Я потянула за воротник свитера, вытерла им же глаза, обвела взглядом таблички с названиями товаров, посмотрела на потолок с рядами ярких лампочек. Голова болела, как рваная рана. И Дэниэл выказывал все признаки очередной истерики — никак не мог забрать в руки все печенье до единой штучки. Печенинки крошились и падали на пол.

— А в туалет нигде, кроме как дома, мы зайти не могли, — призналась женщина. — Он просто не выносил сушилки для рук.

Я кивнула, глядя в пол. Я поняла скрытый смысл ее слов.

— Мне приходилось таскать с собой мужа повсюду, даже по магазинам, тем более продуктовым. Вы отважный человек.

Она боялась обидеть меня и потому не произносила самого главного слова. Его произнесла я.

— Ваш сын — аутист? — Ответ мне был известен.

Женщина кивнула.

— А он разговаривает? — Остальное не так уж важно. Лишь бы Дэниэл когда-нибудь заговорил, и музыки прекрасней мне не нужно.

— Разговаривает? Дорогая моя… — Женщина погрустнела, ее взгляд стал похож на мамин, когда я расстраивалась, а она хотела утешить меня и говорила, что все пройдет. — Ну конечно, разговаривает. И ваш малыш заговорит. Обязательно.

Колени дрогнули, я едва удержалась на ногах. Дэниэл опять расплакался, от обиды, что столько шоколадных кругляшей раскатилось по полу. Еще и Эмили запросилась на ручки. Ну как мне тебя взять — не дай бог, сама тут же рухну?

— Вы уверены? — чересчур резко вырвалось у меня. Я не хотела грубить, так вышло. — Откуда вам знать, что он заговорит?

Я замерла в страхе. Вот развернется сейчас и уйдет.

— Уверена, — улыбнулась женщина. — С ним все не так плохо, как вам кажется. Я многих видела… нет, я не врач, просто мать. Поверьте, ваш ребенок заговорит. А еще однажды вы придете сюда и он не устроит сцену. Все изменится к лучшему, вот увидите.

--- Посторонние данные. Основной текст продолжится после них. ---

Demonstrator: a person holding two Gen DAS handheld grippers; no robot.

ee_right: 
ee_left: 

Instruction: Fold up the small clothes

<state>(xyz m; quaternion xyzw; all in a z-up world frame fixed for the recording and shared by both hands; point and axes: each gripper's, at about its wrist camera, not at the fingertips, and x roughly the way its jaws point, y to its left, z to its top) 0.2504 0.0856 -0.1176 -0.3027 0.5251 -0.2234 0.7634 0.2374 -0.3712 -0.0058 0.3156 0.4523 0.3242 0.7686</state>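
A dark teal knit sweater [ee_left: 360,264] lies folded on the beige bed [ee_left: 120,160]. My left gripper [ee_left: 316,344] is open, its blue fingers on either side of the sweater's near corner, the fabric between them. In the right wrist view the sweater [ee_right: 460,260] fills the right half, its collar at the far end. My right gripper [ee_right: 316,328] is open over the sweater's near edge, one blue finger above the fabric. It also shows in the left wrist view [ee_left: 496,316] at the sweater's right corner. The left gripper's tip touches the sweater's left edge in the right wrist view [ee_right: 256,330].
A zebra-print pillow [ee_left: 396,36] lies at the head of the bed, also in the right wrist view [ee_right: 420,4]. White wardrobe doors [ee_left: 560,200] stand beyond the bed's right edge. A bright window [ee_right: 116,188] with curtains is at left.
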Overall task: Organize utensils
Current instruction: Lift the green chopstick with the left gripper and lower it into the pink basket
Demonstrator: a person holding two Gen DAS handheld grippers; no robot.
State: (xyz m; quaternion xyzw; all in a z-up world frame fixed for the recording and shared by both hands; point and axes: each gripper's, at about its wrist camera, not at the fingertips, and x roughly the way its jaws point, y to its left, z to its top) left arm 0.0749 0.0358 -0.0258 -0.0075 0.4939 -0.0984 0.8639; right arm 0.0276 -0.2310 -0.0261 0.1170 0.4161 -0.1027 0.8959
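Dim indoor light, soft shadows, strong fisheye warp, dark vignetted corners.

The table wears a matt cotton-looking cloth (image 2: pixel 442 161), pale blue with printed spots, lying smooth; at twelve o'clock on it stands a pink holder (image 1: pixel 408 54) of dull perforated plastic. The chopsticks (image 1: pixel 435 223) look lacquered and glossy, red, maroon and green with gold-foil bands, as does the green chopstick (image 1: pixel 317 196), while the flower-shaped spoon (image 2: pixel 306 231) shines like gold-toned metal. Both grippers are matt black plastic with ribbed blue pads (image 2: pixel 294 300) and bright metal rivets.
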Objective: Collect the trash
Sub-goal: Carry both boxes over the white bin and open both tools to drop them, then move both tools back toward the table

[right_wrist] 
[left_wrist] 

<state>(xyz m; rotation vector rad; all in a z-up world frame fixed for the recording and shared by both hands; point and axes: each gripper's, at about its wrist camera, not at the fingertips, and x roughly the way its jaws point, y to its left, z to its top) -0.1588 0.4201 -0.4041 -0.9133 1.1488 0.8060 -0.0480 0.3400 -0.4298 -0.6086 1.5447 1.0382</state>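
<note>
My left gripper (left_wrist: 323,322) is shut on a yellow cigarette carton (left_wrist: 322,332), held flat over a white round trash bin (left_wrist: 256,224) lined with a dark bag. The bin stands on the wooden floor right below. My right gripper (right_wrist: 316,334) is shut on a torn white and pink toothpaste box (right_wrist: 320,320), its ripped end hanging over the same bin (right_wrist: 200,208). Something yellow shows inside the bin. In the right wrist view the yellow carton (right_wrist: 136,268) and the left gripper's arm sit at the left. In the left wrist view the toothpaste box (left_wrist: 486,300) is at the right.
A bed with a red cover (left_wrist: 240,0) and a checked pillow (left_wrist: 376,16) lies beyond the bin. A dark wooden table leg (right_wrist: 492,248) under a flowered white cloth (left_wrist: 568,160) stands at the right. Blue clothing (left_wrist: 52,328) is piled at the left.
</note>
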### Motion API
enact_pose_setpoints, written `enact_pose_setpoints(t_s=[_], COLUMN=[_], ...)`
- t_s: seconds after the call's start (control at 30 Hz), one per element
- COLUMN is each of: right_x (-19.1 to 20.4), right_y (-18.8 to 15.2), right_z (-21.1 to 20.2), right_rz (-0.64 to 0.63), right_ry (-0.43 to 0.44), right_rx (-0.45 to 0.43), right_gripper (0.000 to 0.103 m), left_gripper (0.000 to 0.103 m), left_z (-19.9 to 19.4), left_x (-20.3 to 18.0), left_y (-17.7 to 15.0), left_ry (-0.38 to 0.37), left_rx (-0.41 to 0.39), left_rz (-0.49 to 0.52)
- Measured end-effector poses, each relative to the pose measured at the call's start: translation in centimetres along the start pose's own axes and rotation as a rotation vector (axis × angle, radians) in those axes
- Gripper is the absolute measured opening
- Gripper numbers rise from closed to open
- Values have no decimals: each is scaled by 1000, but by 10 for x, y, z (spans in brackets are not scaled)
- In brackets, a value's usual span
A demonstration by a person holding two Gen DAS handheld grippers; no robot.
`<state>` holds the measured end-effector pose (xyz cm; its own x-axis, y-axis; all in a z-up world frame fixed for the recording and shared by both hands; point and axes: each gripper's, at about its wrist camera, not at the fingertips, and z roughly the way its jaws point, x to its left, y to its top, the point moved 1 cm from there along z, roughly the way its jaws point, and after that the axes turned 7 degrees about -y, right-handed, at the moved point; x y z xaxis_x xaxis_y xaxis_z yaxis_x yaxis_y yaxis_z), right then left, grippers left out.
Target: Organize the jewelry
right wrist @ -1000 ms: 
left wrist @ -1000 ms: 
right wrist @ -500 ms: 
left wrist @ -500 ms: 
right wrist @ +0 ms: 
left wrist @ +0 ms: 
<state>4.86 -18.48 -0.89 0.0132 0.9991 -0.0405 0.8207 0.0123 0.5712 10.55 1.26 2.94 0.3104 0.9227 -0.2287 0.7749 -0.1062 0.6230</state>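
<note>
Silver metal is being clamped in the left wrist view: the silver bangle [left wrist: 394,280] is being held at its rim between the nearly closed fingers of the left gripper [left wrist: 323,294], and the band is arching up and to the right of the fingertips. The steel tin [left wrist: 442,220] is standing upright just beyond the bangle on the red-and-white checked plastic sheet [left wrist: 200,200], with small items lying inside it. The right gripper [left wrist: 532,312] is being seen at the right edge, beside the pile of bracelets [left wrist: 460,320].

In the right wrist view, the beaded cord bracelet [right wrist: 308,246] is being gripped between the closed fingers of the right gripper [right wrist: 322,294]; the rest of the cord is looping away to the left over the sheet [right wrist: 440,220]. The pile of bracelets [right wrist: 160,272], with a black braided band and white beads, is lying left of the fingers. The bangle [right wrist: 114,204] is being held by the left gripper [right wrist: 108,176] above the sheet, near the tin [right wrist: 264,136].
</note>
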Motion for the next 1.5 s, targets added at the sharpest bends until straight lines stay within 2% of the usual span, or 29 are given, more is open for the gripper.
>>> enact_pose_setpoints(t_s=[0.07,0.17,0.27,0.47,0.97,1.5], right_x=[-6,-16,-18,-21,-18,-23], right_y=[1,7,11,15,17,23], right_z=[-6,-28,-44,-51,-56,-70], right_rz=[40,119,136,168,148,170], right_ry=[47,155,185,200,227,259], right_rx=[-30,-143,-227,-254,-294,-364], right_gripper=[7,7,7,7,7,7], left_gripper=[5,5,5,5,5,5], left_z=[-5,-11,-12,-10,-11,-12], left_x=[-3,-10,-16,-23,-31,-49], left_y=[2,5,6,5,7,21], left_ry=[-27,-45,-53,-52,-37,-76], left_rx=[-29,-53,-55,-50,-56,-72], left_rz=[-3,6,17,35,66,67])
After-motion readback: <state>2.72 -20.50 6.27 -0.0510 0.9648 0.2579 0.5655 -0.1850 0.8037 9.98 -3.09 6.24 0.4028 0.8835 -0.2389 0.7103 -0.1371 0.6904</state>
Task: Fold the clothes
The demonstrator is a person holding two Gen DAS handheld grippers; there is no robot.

Я кивнула, хотя и не знала, можно ли ей верить. На прощанье женщина записала свой телефон, я бережно сложила листочек и спрятала поглубже в передний карман джинсов, где держала все самое важное, все, что не имела права потерять, — ключи от машины, кредитки. А теперь и номер телефона новой знакомой. И имя. Цветочное имя — Айрис.